The network paid the fine on Friday -- but only because it's a procedural requirement in taking its case to the 3rd District Court of Appeals, where it will argue that the incident was not indecent and ask for its money back.
"Payment does not mean that CBS in any way is admitting to a violation of the FCC's indecency rules," the network says in a statement.
In announcing its intent to appeal the decision, CBS again notes that it has "apologized to the American people for the inappropriate and unexpected halftime incident and immediately implemented safeguards that have governed similar broadcasts ever since."
CBS has long argued that it didn't know about the "costume reveal" that resulted in Jackson's breast being exposed for less than a second. (Justin Timberlake, who was doing a duet with Jackson, was apparently supposed to tear away only part of her bustier, but whatever was underneath came off with it.) The halftime show that year was produced by MTV, which was then a corporate cousin of CBS in the Viacom empire. CBS and other ex-Viacom properties spun off into the CBS Corp. early this year.
Because it wasn't involved in producing the show, CBS argues, the FCC shouldn't have ruled that the network was trying to "pander to, titillate and shock" viewers, which is one of the criteria for an indecency ruling. The commission didn't see it that way, noting at the time of its ruling that CBS had promoted the Super Bowl halftime show as one that would offer several surprises.
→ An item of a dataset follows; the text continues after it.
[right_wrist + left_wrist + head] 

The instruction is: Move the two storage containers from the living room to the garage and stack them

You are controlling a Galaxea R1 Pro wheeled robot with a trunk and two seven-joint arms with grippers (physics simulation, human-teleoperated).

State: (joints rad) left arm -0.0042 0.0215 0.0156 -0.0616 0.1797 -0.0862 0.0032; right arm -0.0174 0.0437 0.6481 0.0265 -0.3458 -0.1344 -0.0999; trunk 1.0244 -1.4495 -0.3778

The incident provoked a flood of complaints to the FCC and led Congress to increase the commission's fining power. After several tries, the new fines of $325,000 per incident, a tenfold increase over the previous limit, became law in June.
Separate from the Super Bowl incident, CBS and its fellow Big Four broadcast networks have taken the FCC to court over more than $3 million in fines -- the bulk of which came for an episode of CBS' "Without a Trace" -- levied in March. The networks and station owner Hearst-Argyle argue that the rulings are unconstitutional and that the FCC's standards for indecency are vague and inconsistent.